Summers you ignored your parents, refused

to eat, obsessively read the Bible
instead of the Qur'an. Summers you repeated

to yourself, This is my body, do
this in remembrance of me—and the hiding

of your face with the veil, I remember,
Ghulam Ali sings. You extend one smooth arm

to Auntie Neelam, uncurl your palm,
let her press your fingertips down to hold it

flat. She squeezes out henna, fills
your hands with every imaginable shape

of intricate vine, fragile blossom.
You imagine her in Pakistan, cooking for

her husband, her long, dark hair
twisted away into a headscarf, a Qur'an

dark with dust on a high shelf
beside pictures of her younger self. What

right do you have to place her
there? You have given her a cheaply made

headscarf, a flimsier husband,
clichés for a life owned & lived. In return,

she has given your body, stripped
of its darkness, perfumed with sandalwood,

rosewater, its own sense of body.
This face that she has given such clarity

will, this evening, twist into a shy
smile at the man you & your parents

have promised it to. Before the veil
is draped over both your head & his, before

the gold bangles are struggled onto
your wrists, before the mirror is presented

& you glimpse yourself for the first time
as a married woman, you won't be thinking

of how Auntie Neelam offered you
a small mishti to ensure a lifetime of sweetness.

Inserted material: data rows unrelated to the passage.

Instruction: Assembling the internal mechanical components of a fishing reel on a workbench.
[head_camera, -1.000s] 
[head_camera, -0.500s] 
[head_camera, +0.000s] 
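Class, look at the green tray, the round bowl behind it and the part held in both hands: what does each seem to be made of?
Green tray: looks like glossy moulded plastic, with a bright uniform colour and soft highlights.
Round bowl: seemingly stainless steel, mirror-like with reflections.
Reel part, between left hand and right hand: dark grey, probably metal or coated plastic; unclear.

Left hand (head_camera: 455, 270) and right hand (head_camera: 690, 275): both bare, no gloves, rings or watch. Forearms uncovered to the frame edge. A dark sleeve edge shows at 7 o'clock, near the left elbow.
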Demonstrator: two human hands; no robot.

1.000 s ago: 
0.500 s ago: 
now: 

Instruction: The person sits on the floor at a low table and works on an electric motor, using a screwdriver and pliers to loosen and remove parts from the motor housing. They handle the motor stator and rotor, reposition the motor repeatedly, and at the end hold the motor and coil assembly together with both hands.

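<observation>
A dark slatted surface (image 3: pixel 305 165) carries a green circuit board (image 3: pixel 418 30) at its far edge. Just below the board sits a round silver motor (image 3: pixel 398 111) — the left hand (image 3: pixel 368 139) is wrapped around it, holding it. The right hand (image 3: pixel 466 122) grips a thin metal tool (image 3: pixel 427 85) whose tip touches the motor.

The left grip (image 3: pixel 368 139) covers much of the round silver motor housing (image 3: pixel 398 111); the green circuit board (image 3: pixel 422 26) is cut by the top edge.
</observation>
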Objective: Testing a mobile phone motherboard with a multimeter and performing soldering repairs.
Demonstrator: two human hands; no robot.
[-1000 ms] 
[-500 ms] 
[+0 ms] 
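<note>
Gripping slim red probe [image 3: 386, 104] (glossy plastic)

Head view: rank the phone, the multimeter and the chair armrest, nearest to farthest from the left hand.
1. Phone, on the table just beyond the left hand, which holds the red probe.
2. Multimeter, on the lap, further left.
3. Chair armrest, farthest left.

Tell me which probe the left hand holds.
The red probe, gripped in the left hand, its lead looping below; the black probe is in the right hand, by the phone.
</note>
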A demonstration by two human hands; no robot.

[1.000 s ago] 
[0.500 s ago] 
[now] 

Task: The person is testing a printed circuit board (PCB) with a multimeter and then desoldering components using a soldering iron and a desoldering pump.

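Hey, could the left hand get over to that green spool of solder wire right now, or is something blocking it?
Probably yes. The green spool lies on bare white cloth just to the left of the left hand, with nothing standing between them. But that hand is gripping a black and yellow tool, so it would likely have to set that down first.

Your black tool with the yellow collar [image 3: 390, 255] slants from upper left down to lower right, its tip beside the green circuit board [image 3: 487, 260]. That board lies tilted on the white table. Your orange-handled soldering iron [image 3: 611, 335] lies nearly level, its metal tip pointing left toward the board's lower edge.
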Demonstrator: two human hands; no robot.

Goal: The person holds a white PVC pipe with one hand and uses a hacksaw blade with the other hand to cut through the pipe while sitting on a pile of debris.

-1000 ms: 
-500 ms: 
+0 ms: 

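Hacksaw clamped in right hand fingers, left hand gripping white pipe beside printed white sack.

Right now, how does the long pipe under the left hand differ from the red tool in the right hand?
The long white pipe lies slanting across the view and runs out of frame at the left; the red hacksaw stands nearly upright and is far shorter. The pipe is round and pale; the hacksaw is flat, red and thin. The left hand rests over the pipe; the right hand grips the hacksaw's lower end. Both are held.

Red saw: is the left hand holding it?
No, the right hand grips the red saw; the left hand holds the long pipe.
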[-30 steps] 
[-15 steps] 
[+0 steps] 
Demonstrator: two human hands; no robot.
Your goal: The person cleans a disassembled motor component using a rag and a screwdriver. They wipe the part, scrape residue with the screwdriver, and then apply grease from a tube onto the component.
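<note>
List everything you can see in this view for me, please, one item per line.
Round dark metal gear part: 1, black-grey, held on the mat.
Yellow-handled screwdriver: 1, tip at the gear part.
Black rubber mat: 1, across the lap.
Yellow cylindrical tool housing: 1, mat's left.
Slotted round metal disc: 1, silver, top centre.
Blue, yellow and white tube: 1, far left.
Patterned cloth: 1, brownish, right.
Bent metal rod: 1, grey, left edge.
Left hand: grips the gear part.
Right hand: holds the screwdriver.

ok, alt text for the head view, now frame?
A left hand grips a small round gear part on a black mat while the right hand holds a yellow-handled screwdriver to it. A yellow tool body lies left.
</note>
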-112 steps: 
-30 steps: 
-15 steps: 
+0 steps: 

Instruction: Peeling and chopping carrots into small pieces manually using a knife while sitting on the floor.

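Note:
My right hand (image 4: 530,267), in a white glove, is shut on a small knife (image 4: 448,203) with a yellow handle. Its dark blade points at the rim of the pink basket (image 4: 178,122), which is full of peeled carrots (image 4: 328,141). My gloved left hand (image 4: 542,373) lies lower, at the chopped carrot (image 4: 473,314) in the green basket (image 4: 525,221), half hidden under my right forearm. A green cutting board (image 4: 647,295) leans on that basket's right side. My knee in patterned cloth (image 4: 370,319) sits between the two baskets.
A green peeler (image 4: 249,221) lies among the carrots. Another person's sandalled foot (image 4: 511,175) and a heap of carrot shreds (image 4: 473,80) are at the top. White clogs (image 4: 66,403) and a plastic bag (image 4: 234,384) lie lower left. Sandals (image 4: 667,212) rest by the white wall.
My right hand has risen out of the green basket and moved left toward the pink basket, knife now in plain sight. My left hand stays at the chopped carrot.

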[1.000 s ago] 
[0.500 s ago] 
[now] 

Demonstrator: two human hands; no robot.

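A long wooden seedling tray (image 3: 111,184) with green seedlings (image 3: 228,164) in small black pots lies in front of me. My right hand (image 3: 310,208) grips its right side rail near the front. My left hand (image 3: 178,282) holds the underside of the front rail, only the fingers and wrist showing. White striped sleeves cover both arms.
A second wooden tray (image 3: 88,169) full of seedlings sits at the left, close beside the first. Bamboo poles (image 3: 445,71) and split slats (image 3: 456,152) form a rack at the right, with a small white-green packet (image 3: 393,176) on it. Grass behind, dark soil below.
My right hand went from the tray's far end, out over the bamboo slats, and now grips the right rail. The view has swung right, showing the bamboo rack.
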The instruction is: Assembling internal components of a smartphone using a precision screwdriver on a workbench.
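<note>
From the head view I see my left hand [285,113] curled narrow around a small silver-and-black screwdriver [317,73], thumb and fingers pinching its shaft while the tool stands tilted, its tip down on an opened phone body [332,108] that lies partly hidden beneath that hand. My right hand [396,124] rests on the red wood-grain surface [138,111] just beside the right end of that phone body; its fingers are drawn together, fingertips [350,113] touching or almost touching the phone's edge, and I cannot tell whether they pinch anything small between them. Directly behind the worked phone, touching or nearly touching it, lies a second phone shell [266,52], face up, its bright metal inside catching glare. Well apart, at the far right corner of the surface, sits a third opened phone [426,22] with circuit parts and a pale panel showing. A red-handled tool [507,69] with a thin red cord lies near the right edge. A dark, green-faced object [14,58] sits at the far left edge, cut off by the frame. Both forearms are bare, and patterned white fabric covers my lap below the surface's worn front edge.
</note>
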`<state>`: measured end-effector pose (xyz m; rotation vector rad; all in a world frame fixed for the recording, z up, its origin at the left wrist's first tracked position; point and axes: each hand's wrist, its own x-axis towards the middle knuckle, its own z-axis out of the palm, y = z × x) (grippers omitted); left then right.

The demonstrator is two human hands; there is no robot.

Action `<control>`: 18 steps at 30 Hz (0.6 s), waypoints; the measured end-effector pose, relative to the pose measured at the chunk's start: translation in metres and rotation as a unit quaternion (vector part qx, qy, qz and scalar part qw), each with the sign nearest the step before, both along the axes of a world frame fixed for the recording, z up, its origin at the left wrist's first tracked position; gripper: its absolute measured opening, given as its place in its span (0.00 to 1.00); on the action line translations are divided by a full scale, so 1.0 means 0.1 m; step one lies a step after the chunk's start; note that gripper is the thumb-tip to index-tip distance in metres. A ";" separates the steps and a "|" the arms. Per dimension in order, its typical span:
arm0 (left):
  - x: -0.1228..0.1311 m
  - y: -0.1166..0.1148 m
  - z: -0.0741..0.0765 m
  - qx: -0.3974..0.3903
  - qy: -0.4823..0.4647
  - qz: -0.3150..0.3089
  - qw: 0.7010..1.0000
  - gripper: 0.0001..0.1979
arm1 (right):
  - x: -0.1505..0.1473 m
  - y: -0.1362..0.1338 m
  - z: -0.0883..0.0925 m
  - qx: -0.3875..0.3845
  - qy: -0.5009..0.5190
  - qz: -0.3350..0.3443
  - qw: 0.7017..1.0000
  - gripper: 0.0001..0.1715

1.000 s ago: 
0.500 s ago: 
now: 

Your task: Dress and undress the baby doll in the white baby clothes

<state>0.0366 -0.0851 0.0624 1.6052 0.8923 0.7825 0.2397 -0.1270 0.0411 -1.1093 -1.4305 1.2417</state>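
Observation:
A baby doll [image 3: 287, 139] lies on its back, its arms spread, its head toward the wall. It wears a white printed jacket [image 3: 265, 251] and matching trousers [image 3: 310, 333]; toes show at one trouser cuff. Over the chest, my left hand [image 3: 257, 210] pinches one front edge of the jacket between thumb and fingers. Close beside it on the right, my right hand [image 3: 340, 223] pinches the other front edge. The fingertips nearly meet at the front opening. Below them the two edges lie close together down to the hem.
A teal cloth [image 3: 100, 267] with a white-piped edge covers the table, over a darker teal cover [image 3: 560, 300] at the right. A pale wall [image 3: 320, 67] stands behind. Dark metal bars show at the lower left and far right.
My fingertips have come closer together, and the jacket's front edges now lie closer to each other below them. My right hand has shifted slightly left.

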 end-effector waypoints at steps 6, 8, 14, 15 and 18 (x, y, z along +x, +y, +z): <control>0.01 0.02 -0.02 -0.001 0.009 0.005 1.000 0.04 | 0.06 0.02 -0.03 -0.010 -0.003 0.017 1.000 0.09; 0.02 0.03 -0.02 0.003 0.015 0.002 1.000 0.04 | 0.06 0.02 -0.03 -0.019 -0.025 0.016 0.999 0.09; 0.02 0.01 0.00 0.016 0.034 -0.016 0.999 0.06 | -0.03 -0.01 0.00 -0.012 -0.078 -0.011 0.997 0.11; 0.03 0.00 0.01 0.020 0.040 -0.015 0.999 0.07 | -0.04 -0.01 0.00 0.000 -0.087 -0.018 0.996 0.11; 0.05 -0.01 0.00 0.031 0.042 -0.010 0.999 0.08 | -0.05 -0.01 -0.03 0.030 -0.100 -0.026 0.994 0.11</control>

You won't be thinking about how,
with your tongue cradling its sugared milkiness,

you passed a wall of clematis vine,
noticed that each separate leaf was a hand fluttering

in low breeze. You won't recall, then,
the night you first learned to touch your own

body & offer it itself: darkness
a rough, soft palm shuddering backwards, forward—

you won't yet know that you will
never stop walking alone beneath a summer sky

twisting with such blue light.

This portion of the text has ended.